_What to work on_.
Within the listing that follows, state how many lines include the word "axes"; write only that number.

----- Given information

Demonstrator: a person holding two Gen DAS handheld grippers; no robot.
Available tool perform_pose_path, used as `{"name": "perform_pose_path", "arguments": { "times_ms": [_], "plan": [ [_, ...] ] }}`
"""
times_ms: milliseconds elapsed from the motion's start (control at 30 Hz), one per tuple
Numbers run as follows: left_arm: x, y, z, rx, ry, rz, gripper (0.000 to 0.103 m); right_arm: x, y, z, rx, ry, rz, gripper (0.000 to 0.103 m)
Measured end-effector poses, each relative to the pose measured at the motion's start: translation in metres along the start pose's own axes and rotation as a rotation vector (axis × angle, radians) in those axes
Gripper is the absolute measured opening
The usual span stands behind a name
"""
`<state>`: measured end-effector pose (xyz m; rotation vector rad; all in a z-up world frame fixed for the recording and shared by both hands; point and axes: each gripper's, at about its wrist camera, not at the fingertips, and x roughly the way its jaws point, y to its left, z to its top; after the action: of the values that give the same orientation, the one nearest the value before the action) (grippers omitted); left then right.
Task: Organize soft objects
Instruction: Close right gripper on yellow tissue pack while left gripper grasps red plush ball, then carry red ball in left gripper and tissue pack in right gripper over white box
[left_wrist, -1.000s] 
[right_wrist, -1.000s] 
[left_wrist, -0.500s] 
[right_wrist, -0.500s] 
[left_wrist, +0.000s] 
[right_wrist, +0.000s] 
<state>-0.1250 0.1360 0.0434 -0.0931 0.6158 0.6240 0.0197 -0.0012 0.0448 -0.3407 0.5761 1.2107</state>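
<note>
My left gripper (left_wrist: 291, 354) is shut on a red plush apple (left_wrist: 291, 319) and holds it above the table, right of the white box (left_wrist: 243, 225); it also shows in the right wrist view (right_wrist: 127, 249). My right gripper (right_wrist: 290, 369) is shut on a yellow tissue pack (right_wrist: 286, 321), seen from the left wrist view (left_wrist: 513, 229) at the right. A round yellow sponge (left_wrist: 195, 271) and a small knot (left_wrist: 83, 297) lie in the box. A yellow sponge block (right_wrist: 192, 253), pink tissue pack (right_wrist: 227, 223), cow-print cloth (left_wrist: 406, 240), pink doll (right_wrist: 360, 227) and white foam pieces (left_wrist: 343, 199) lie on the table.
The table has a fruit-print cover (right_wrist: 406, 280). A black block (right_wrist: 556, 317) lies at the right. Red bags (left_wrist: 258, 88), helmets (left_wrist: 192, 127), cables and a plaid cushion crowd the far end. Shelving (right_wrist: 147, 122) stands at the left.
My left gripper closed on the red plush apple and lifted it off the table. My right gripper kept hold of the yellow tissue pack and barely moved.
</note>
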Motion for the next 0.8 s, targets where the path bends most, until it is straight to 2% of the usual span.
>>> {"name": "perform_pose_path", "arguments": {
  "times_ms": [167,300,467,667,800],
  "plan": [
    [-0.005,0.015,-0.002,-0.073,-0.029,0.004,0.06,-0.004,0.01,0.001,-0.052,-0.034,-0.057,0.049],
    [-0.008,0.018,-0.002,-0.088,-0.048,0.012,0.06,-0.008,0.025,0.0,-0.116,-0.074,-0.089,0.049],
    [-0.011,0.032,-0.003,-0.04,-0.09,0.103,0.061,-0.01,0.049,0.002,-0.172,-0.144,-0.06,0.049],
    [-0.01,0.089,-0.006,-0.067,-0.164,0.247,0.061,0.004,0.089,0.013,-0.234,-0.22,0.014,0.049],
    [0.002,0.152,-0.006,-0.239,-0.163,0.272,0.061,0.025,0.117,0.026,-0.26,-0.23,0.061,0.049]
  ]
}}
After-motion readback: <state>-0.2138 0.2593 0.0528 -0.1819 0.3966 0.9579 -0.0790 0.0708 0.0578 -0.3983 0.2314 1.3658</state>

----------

_Answer to this exercise_.
2